In this article, I’m going to cover different factors affecting lag, including speedy subject, slower medium, and observation. Mirrors have technical lag, which is why we will also go over that concept and discuss how much of a delay mirrors have. By the end, you will not only understand mirror lag but will also have an interesting conversation snippet for parties.

Do mirrors have any delay

Can You See Delay In A Mirror?

Being on drugs is conveyed with choppy motion in movies. The idea most directors try to communicate there is that drugs alter perception to the point where motion isn’t detected properly. This is a sign of the brain losing optimum functionality. At its best, the human brain takes 60 images per second to perceive motion. To actually see a delay, you’d need to process 59 images or less per second.
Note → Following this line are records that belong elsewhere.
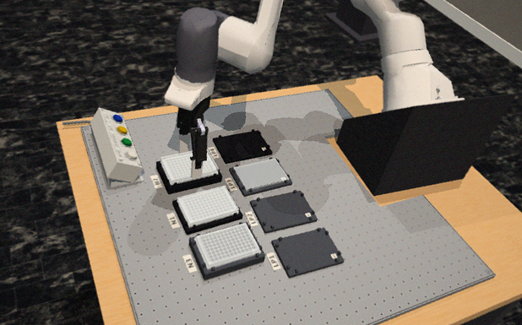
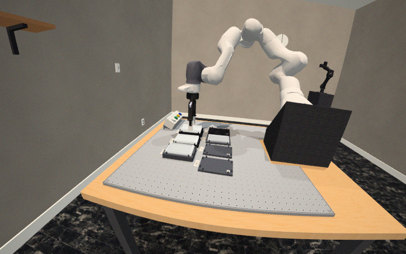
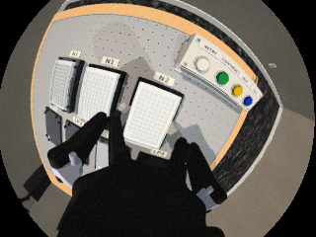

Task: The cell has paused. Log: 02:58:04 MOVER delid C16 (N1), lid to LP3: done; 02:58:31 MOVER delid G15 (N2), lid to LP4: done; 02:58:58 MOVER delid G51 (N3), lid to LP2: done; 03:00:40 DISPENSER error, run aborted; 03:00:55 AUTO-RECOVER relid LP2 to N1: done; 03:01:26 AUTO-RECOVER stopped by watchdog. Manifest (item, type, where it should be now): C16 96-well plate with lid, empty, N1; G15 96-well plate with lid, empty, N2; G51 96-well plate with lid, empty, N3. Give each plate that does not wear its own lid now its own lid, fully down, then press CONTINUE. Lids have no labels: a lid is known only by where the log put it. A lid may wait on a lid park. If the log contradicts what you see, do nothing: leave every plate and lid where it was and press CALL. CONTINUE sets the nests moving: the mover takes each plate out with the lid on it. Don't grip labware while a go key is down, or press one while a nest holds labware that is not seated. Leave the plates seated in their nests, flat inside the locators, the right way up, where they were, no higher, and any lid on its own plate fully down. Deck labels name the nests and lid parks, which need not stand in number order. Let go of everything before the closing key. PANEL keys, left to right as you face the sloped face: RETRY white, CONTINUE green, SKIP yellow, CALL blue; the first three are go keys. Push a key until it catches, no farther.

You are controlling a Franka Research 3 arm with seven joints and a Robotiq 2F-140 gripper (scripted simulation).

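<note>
The black two-finger claw (image 1: 196,163) is clamped on the clear plastic lid (image 1: 188,167) covering the white 96-well plate at the N2 nest, nearest the white key panel (image 1: 114,149) on the wooden table (image 1: 514,249). Another lid (image 1: 261,174) rests on a lid park.

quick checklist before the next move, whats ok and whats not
1. Grip: the gripper is shut on the held lid, at the nest nearest the panel. ok
2. Held lid fully down on its plate: cannot tell; the fingers hide the edge.
3. Keys: nothing touches the green key or its neighbours. ok
4. Middle plate flat in its nest, smooth top like a lid. ok
5. End plate, farthest from the panel: open wells show, no lid. not ok
6. Parked lid lies flat on its lid park. ok, but the deck labels are too small to confirm which park.
</note>
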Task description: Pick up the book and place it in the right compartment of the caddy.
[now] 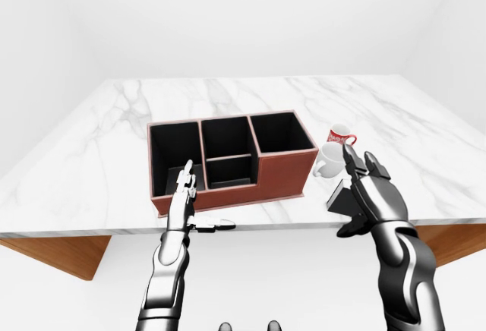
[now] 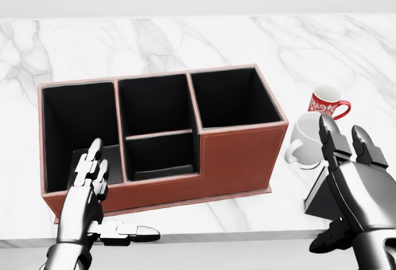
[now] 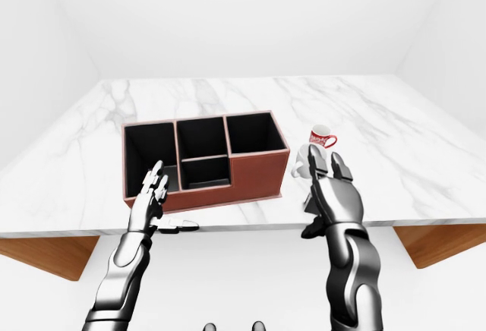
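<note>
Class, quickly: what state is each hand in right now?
Left hand: open, holding nothing.
Right hand: open, over the book, not gripping it.

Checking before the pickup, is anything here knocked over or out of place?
Nothing stands out. The caddy and both mugs stand upright, nothing has spilled, and the book lies by the counter edge, partly hidden behind the right hand.
</note>
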Motion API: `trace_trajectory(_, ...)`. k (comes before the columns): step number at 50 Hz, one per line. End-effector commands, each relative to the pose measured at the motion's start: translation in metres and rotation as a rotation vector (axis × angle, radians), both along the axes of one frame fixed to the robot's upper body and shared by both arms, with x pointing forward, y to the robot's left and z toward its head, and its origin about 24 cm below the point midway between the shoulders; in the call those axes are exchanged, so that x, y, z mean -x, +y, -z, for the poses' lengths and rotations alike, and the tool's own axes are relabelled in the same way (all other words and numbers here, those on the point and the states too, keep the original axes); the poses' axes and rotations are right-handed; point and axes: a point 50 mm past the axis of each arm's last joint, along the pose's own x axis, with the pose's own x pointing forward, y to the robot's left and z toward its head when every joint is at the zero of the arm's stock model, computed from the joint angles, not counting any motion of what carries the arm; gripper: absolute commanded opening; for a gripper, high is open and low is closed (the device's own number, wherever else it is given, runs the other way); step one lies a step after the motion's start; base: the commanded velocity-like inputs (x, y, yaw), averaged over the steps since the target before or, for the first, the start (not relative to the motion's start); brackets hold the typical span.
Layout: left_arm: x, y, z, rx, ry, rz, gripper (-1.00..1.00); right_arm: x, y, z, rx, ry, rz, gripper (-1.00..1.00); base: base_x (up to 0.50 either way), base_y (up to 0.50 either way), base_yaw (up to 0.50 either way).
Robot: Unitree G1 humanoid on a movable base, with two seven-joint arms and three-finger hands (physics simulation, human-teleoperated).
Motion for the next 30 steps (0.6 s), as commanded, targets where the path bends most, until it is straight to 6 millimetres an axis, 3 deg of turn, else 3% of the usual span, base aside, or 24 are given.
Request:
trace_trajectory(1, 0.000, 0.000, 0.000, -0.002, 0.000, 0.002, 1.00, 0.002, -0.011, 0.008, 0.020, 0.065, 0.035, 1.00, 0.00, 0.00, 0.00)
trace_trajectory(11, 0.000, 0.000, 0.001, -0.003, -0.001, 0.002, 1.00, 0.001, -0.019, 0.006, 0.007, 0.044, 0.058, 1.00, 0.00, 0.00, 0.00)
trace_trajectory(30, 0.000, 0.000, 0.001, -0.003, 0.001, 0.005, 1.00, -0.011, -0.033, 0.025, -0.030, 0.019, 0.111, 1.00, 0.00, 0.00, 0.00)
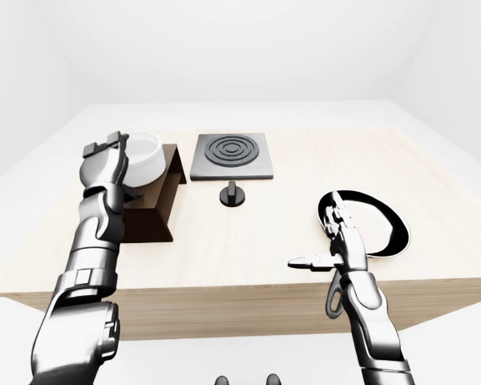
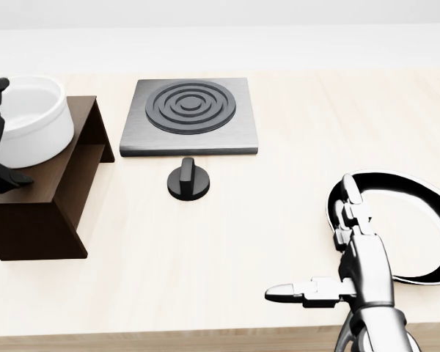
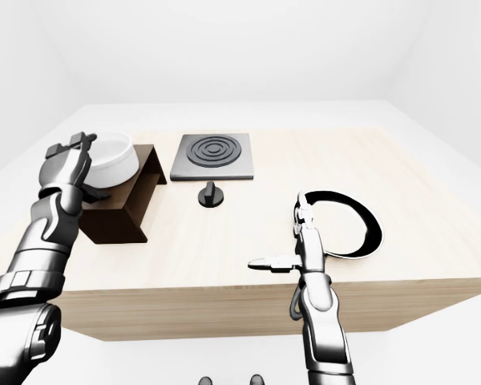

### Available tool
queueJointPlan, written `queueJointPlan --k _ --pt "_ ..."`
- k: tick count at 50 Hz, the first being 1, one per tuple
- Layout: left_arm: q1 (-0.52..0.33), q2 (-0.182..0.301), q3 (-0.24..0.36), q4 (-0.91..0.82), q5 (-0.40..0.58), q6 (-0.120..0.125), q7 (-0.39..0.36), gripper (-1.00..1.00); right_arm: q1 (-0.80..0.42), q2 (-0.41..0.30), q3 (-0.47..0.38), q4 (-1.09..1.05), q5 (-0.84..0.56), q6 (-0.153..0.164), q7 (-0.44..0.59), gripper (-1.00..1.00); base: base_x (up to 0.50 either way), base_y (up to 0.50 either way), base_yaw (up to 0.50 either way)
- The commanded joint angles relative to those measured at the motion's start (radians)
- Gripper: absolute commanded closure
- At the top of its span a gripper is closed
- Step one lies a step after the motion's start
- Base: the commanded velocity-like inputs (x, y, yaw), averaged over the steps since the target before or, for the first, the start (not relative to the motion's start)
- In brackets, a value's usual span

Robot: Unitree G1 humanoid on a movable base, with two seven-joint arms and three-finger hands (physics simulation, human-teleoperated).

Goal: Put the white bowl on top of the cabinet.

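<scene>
The white bowl (image 1: 143,157) sits on the dark cabinet (image 2: 55,191), the left hand (image 1: 106,164) wrapped around its near side. The right hand (image 2: 342,253) hovers open. Risk — pulling away carelessly could drag the bowl off the sloped top.

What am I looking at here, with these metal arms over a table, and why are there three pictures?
These are simulator renders from three cameras on a humanoid robot's head, all looking down over its own arms: a head view and two eye views that show nearly the same scene. Each arm ends in a three-finger hand. On the pale wooden table lie a dark brown wooden cabinet, a grey square burner plate with black rings, a small black round knob and a black-rimmed white plate. The left hand grips the white round bowl, which sits on the cabinet's top. The right hand hangs open beside the plate, holding nothing.
</scene>
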Motion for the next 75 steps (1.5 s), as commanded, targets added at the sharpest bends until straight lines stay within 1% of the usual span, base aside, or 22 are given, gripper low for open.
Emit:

You can see a delay in a mirror if you’re under the influence of certain drugs or have suffered from brain damage. As a healthy human of any age or gender, you should not be seeing a delay in your mirror because the speed of light and human perception is instantaneous to the average observer.
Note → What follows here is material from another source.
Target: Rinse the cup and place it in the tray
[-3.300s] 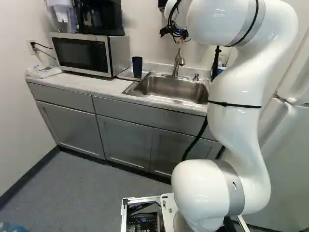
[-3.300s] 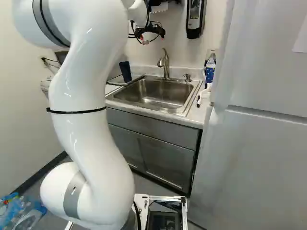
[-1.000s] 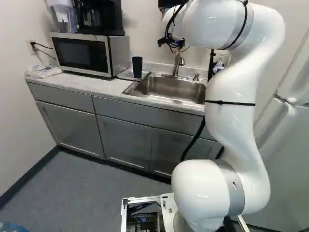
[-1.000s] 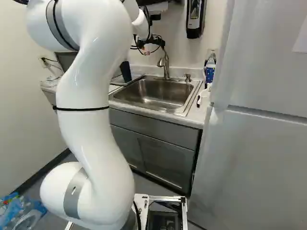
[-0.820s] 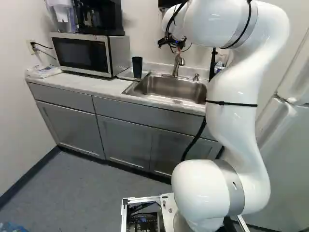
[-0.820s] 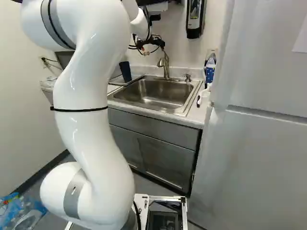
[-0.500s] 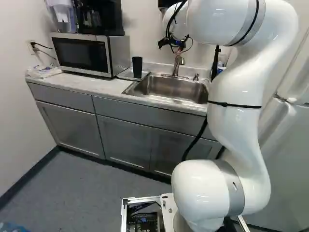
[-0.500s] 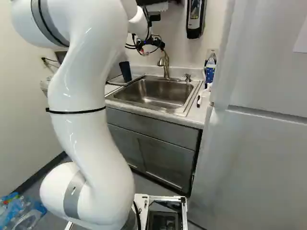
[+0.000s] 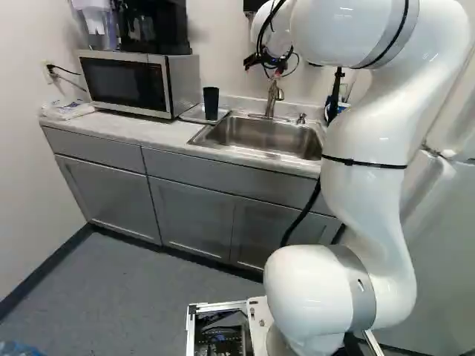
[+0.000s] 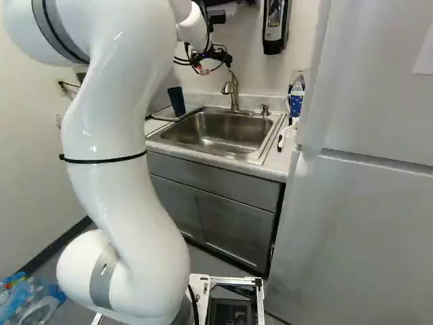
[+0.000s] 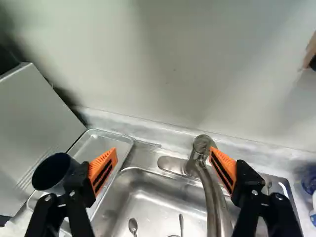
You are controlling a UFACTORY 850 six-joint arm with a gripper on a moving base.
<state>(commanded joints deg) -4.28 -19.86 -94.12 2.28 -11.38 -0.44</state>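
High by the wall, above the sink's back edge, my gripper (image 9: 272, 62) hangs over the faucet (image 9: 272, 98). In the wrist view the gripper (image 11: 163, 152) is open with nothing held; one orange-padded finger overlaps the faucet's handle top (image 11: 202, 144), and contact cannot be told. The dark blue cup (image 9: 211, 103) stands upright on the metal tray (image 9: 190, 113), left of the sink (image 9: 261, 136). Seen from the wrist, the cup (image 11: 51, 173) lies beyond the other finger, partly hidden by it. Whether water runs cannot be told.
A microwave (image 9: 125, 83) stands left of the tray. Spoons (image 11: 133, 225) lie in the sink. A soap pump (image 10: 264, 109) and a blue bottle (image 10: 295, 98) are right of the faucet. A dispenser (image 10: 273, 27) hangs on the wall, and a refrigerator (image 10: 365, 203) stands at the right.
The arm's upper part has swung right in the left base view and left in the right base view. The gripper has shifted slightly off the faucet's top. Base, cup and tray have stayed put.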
If you’re sober as far as you know but are experiencing choppy motion or noticeable lag in the mirror or in real life, you should seek emergency medical support immediately. If someone you know reports witnessing a delay in the mirror, they might suffer from one of the following medical complications.

  • Head injury – Have they hit their head recently or had a concussion? 
  • Stroke – Ask them to try to smile or raise both arms.
  • Brain inflammation or tumor – This is detected with an MRI, which is recommended by a medical specialist.
  • Multiple sclerosis – A general practitioner can recommend an MRI to test for this.

Hopefully, none of the above applies to you or someone you care about. It also helps to check whether the person reporting delayed motion perception has been taking new medication. Certain medicines can cause choppy vision or blurred perception that can be perceived as lag. Anti-seizure drugs, as well as medicine that contains lithium, can have this effect. Report the symptoms to the prescribing doctor to get your medical prescription upgraded to less impactful drugs.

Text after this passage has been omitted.